This is first part of 7 part series discussing ideas presented in “How Learning Works: 7 Research-Based Principles for Smart Teaching”.
In the first chapter of “How Learning Works” authors describe how Students’ prior knowledge affects their learning. Its main message is:
Students’ Prior knowledge can help or hinder learning.
Different Aspects of Knowledge
When prior knowledge is activated, sufficient, appropriate and accurate it will facilitate learning. When it’s inactive, insufficient, inappropriate or inaccurate it will have a negative impact on learning.
We need to understand what those terms mean before we dive into practical ways of improving the learning experience.
If a student cannot make the connection between prior knowledge and new concept, this knowledge is inactive.
Sometimes there is some information lacking and the learner does not have enough knowledge to grasp new concepts. It is important to understand here that there are different ways of “knowing something”. There is declarative knowledge — knowing what and why and there is procedural knowledge — knowing how and when. For example, a student may know what the unit tests are but have never written one.

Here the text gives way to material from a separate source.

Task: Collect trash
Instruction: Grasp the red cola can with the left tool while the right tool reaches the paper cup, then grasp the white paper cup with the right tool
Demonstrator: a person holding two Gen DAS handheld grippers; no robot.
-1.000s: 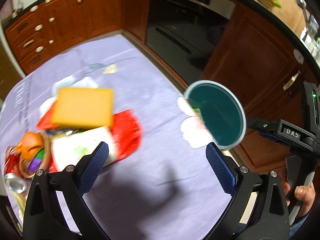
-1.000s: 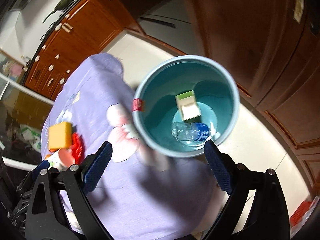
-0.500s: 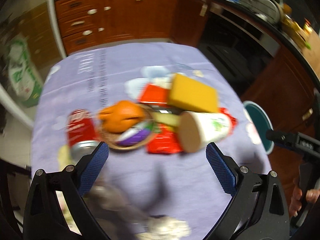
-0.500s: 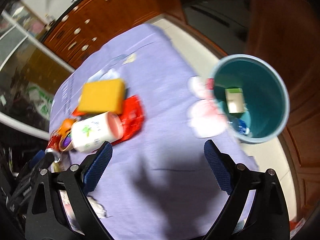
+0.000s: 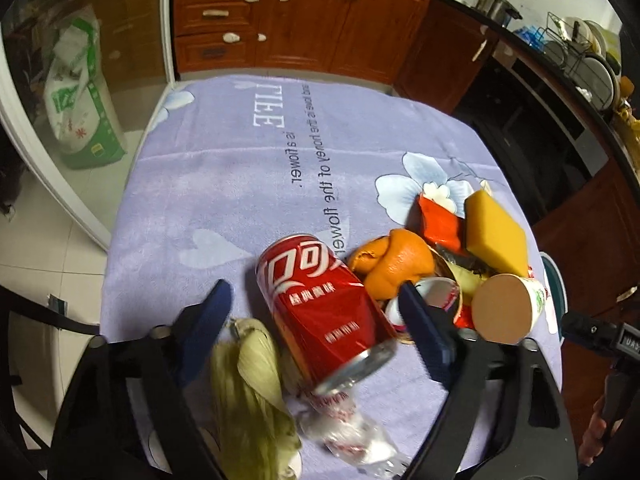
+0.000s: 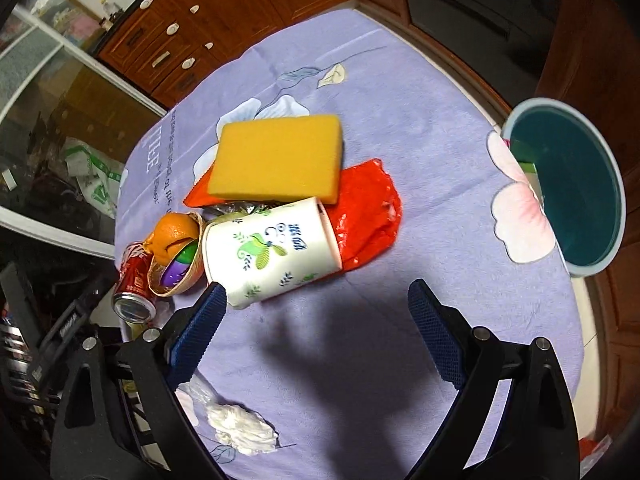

In some cases, the knowledge we have seems to fit the new problem, but in fact, it cannot be used in the new context, it is inappropriate. For example writing an essay and technical documentation both require writing skills but they apply different rules. Another example will be when students proficient in one programming language try to apply same approaches in newly learned language (eg. loops vs vectorised code).
When prior knowledge is inaccurate or wrong students may have problems understanding new concepts because they will be in contrast with what they already know. This can be very straight forward and easy to fix. If experienced Python programmer indexes from 0 while working in R, he or she need to be corrected and with time will make fewer mistakes. It can be much harder to revise deeply held misconceptions. It can also be hard to spot them since the student will be convinced she or he understands the concept well.
Before the instructor can start teaching she has to assess both the amount and nature of students’ prior knowledge. How can we gauge the extent and of students’ prior knowledge? I will try to present some solutions based on what the authors say and how I think it fits with Workshops.
Talk to the Hosts of the Workshop. Learn about the background of the students. What domain are they coming from? What are the datasets they usually work with? Do they collaborate on the code they write? This will help you get a beter grasp of students’ background.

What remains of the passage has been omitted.